= James Dredge Sr. =

James Dredge (1794–1863) was an English civil engineer, architect and brewer. He was born in Bath and was a brewer by trade for much of his life. He designed over 50 bridges and piers in his later years, such as the Victoria Bridge in Bath in 1836, and the Birnbeck Pier in Weston-super-Mare in 1845 (although not built due to early damage).

He patented the 'taper principle' on his Birnbeck Pier. This method was based on using wrought iron suspension chains rather than cables, using inclined hangers, increasing the number of bars, starting with one at the centre and increasing by plus one along each bar's placement within the support system. This method not only weighed less weight but also diminished construction duration. This was a more common practice in suspension bridges for which he received notability. Dredge's bridge design was considered "a very significant yet relatively short-lived phase in suspension bridge development". Other bridges attributed to Dredge include the Bridge of Oich along the A82 road in Highland (1854); Ness Islands suspension bridges, since rebuilt in 1975; Victoria Bridge and Lochybridge in Fort William (since replaced); Stowell Park Bridge on Kennet & Avon Canal, northwest of Pewsey, Wiltshire; and the proposal for the Menai Suspension Bridge on Anglesey (1839).
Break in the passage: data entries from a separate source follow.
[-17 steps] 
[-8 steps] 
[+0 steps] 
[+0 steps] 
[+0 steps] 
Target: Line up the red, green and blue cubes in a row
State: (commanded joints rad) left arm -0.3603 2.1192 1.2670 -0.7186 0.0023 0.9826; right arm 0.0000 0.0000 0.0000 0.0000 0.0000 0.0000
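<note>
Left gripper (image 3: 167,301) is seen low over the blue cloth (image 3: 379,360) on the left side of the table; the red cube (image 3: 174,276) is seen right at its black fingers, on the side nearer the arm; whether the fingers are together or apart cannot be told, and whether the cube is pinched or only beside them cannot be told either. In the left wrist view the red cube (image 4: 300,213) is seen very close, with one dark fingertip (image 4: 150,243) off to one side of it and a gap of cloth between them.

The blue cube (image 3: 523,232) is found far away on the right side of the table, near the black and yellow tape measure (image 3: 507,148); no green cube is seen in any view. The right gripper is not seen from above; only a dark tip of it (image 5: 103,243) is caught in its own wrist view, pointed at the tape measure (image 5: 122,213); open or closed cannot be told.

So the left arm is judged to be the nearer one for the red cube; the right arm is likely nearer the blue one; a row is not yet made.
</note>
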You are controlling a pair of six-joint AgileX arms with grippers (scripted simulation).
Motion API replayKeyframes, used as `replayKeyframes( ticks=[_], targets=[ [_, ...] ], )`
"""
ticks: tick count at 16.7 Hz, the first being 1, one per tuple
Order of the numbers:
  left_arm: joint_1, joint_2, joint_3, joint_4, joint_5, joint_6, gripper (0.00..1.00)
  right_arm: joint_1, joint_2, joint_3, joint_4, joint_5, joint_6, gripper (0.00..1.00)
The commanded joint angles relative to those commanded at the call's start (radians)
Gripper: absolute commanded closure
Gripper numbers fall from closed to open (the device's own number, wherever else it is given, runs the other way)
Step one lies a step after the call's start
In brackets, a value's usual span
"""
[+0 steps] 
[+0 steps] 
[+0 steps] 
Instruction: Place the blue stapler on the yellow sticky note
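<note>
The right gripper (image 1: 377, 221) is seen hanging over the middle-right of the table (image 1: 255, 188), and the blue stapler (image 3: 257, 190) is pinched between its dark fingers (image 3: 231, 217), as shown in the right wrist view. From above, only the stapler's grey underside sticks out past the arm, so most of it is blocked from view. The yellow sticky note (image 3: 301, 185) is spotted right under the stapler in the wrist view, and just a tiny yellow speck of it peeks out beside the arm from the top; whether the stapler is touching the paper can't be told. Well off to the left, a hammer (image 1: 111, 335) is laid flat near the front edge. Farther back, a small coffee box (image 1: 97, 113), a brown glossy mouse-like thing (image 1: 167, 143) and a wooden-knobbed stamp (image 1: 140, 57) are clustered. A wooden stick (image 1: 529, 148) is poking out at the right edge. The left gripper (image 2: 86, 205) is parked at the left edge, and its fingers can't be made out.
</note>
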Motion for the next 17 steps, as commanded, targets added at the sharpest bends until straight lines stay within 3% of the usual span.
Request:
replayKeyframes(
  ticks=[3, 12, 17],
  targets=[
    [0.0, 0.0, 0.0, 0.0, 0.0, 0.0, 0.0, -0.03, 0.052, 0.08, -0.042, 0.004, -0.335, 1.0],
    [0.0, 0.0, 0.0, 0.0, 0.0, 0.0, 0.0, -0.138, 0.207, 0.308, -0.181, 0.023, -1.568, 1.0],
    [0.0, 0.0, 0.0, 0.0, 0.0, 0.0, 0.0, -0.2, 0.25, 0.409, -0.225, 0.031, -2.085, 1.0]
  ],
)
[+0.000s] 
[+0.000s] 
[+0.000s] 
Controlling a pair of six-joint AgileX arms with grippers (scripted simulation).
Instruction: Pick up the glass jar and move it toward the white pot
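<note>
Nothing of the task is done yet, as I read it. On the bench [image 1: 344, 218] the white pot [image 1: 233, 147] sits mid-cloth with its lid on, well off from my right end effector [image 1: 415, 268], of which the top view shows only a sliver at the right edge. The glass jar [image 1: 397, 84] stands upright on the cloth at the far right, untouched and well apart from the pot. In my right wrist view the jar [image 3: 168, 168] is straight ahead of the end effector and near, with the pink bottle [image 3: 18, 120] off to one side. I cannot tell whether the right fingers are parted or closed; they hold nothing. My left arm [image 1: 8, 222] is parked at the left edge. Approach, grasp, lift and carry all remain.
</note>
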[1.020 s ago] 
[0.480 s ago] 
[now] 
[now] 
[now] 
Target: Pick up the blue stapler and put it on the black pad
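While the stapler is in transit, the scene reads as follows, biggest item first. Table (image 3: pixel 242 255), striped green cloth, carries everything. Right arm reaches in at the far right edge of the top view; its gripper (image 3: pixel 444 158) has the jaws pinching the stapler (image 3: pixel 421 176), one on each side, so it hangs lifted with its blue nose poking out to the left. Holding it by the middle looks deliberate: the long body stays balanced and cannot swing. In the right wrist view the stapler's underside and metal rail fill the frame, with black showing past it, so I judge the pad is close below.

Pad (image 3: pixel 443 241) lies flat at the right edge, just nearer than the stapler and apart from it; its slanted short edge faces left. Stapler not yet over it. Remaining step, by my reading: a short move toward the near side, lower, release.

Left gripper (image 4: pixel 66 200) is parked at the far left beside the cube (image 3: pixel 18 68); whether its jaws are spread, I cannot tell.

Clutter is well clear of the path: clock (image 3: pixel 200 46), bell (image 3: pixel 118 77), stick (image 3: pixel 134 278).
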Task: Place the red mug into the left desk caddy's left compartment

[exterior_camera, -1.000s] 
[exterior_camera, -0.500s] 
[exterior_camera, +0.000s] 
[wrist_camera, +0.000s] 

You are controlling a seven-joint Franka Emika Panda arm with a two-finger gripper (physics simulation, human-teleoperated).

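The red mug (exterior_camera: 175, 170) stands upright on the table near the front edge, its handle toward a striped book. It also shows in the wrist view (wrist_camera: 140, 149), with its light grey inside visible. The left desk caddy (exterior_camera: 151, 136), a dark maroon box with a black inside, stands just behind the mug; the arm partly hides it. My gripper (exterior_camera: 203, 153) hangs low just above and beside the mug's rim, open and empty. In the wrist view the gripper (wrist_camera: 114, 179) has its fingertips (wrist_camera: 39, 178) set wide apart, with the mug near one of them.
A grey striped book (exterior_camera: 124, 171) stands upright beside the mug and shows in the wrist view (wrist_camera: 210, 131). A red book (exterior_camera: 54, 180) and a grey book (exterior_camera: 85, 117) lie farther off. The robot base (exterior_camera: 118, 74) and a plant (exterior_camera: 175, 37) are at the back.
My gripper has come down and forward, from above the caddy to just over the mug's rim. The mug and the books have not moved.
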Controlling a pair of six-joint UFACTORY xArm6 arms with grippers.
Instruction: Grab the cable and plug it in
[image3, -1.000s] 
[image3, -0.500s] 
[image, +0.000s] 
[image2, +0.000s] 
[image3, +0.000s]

Of the several Dredge-patent bridges built in Ulster, almost none are still in existence; the Ballievey Bridge, destroyed in 1988 under the weight of a lorry, was the only one within the Ulster group which was not a footbridge.

In March 1844 James Dredge wrote a short article on the suspension bridge he had built in India the previous Autumn across the river Kubbudduk near Jesson (about 50 miles north of Calcutta). The suspended platform was 261 ft in length with the central span being 175 ft, and the roadway had a width of 11 ft. The main chains were composed of bars 7/8in diameter in links 6 ft 4in long. The number of bars in each link reduced progressively towards the centre of the span so that only a single bar was present in the centre (the 'taper Principle' referred to above). The bars were proof tested in England to ensure they met the Indian Government standard of 10 tons per sq in. The inclined suspension bars that connected the chain to the roadway were 3/4in diameter attached to the roadway at 5 ft 6in spacing. In a footnote to the article he states "I have with the above constructed fourteen bridges upon this plan, all of which practically prove the correctness of my invention."

Another Dredge suspension bridge in India was erected over the entrance to the wet docks at Kidderpoor near Calcutta in c1845. This had a 120 ft central span and a 24 ft wide platform.

==Personal life==
In the mid-nineteenth century, Dredge lived at 22 Sion Hill Place, Bath, also known as Gothic Cottage 27, which is now a Grade II listed building. Married to Anne Vine, there were at least three children, including a daughter, Elizabeth, and two sons. The elder son, William, was an engineer, as was a younger son, James Dredge Jr. (1840–1906), who was also a notable journalist of Engineering, until paralysis forced him to end his participation in the journal.